Monday, August 23, 2010

TimesTen -- an Oracle Database Saviour for Performance-Critical Applications?

Performance-critical applications such as those used in trading and telecoms often need low latency in sub-milliseconds or even microseconds and high throughput.
If such an application uses a disk-based database for persistence (or the system of record), you probably will have to miss your low latency requirement because disk-based accesses incur latency in many milliseconds and often seconds.

In order to achieve low latency and high throughput, there should be at least 3 requirements to be met:
  1. Uses memory-based accesses. The access rate for the commonly wildly used computer DRAM is in microseconds;
  2. Collocates your application logic with your data.
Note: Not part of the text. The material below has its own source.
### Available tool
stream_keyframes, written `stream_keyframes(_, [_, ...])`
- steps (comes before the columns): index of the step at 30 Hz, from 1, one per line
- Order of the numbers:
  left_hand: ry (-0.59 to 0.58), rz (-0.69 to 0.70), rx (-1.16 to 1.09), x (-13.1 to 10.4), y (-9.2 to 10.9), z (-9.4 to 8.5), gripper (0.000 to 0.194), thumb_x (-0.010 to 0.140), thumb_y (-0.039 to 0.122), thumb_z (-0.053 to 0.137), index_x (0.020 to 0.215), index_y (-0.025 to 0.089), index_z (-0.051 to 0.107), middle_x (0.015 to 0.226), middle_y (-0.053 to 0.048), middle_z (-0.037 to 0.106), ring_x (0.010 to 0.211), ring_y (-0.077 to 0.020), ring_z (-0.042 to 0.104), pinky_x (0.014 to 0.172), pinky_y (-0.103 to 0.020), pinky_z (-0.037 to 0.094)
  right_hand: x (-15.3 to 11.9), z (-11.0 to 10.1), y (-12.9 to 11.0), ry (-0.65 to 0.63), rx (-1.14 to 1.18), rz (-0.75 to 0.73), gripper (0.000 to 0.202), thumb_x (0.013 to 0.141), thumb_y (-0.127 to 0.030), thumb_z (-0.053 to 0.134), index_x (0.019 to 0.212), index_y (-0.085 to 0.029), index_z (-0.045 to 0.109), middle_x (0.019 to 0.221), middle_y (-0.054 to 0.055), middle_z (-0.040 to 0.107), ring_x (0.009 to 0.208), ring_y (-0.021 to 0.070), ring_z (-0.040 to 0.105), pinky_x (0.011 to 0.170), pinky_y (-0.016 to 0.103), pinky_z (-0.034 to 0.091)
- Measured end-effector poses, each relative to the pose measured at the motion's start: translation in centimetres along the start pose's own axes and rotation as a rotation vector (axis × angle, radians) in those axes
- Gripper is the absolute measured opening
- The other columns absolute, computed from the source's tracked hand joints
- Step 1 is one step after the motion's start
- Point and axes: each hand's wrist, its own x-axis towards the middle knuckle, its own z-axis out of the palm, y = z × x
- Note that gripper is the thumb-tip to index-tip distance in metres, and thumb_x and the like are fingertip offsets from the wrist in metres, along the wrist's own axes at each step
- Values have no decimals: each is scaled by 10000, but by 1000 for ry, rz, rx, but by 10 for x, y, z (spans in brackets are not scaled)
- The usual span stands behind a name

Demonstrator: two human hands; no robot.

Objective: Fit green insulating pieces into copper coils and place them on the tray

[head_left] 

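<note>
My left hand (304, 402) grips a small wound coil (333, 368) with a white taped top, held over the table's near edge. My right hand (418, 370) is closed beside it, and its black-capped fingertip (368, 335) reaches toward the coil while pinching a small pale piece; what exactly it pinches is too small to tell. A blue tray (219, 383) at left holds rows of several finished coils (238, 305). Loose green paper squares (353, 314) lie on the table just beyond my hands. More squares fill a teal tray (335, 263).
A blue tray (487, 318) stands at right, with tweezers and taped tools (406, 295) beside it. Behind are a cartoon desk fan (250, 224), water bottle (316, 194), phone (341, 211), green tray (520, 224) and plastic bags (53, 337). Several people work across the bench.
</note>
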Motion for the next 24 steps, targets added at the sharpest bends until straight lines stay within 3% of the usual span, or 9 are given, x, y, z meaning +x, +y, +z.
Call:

The traditional multi-tiered approaches incurs network IO latency.
  3. A fast and predictable JIT compiler if you use Java. Oracle's JRockit is a good choice.
I know 2 products which can meet the above requirements and worth a try.
One is to adopt Gigaspaces' space-based programming paradigm.
The other is to employ an in-memory database (IMDB) such as Oracle's TimesTen along with your traditional database such as Oracle.

I will focus on TimesTen here and compare it with Gigaspaces.
As mentioned above, using Oracle database alone in a performance-critical application is not practical. Accordingly Oracle just doesn't have the same popularity in such applications as in others.
Fortunately if we use Oracle along with its cache companion - TimesTen, it is a very attractive option.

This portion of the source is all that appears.